Apesar do conceito bastante simples, onde utiliza-se a mecânica de consumir em paralelo com a habilidade da líder e com a mecânica de Prosperar,  o deck pode ser considerado bem difícil de se “pilotar”. Até que o jogar se sinta familiarizado com o deck, pode ser complicado compreender qual a ordem correta do uso das cartas e habilidades e quais recursos devem ser guardados para os turnos finais. De forma geral, o trio de Moiras se encaixa muito bem na ideia por trás do deck, assim como as cartas com desejo de morte, mas a sensação é a de que o deck tenta ser um meio-termo entre os decks de Espírito do Bosque e de Ancião Sonegado e acaba não se saindo tão bem quanto os mesmos. É possível substituir os Necrosos por Arquesporas e o Nithral pelo Felinomem, para focar o deck na mecânica de Prosperar e, ainda sim, manter o custo de provisões e o potencial do deck.
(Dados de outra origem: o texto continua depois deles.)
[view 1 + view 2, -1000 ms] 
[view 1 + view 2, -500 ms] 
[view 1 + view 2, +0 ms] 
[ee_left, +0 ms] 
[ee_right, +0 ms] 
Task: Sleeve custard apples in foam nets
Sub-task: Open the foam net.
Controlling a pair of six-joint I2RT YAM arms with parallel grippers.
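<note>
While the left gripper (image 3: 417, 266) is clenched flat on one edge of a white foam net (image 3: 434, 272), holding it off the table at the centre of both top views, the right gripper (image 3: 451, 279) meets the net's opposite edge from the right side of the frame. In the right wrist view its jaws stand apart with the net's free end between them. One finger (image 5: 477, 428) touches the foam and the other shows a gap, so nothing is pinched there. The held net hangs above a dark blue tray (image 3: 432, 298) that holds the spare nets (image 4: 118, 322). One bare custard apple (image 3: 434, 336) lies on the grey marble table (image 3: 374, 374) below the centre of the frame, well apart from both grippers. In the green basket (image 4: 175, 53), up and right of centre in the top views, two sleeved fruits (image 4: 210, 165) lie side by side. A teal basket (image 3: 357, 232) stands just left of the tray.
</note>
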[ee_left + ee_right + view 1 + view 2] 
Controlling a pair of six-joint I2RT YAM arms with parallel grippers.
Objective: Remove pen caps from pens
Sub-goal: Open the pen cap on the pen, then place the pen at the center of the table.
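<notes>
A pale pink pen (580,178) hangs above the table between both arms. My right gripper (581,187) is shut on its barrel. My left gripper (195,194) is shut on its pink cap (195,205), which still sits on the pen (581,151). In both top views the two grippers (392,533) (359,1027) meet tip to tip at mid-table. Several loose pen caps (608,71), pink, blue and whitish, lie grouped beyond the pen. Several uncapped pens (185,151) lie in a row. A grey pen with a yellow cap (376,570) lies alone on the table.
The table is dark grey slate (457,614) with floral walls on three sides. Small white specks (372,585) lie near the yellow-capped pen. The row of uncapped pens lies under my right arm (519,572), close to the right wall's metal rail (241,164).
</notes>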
Arnjolf: “Arnjolf boosting” – Elaborado por Dajdeks e publicado através do site myEsports:

Comandado por Arnjolf e já podendo ser encontrado normalmente nas partidas classificatórias, o baralho consiste em filtrar a si mesmo através de cartas como Birna Bran e o trio de witchers, nas primeiras rodadas, para poder abusar de um último round extenso. Vale destacar o combo entre as Regis e Arnjolf (com o segundo facilitando a ação do primeiro) e o potencial de buff que o mesmo gera em cartas como Dagur Duas Espadas e An Craite: Espada. Assim como ocorre com o deck da Rainha Meve, é possível que o adversário tente sangrá-lo no segundo round levando-o a gastar recursos importantes e diminuindo seus alvos para a rodada final (geralmente é possível ganhar a segunda rodada mesmo sendo sagrado, mas é necessário gastar recursos importantes).

Ardal aep Dahy: “Ardal is good” – Elaborado por Pawloex e publicado através do site myEsports

De forma bastante simples, o deck se baseia no uso de cartas especiais com a categoria Tática para poder aumentar o potencial da habilidade do grande general Ardal aep Dahy, fazendo com que possa capturar inimigos com até 4 pontos de poder. Já as demais cartas do deck servem para completá-lo e afiná-lo (como o tão comum trio de witchers e o Carpeado), além de tentar estabelecer certa sinergia com a Corneta do Comandante (sendo bons exemplos disso as Infantarias Escravas e o Vreemd). Há quem prefira utilizar Suborno no lugar de Traição (mesmo que isso implique em um ponto de recrutamento a menos no restante do baralho) e quem acredite que Stefan Skellen pontue mais do que Leo Bonhart (mesmo que esse último seja mais seguro), mas, de forma geral, o deck consegue rodar tranquilamente na ladder da forma como foi apresentado.

Agradecemos por acompanhar o nosso querido jornal!! Esperamos que tenham curtido esta edição!! Até a próxima semana!!!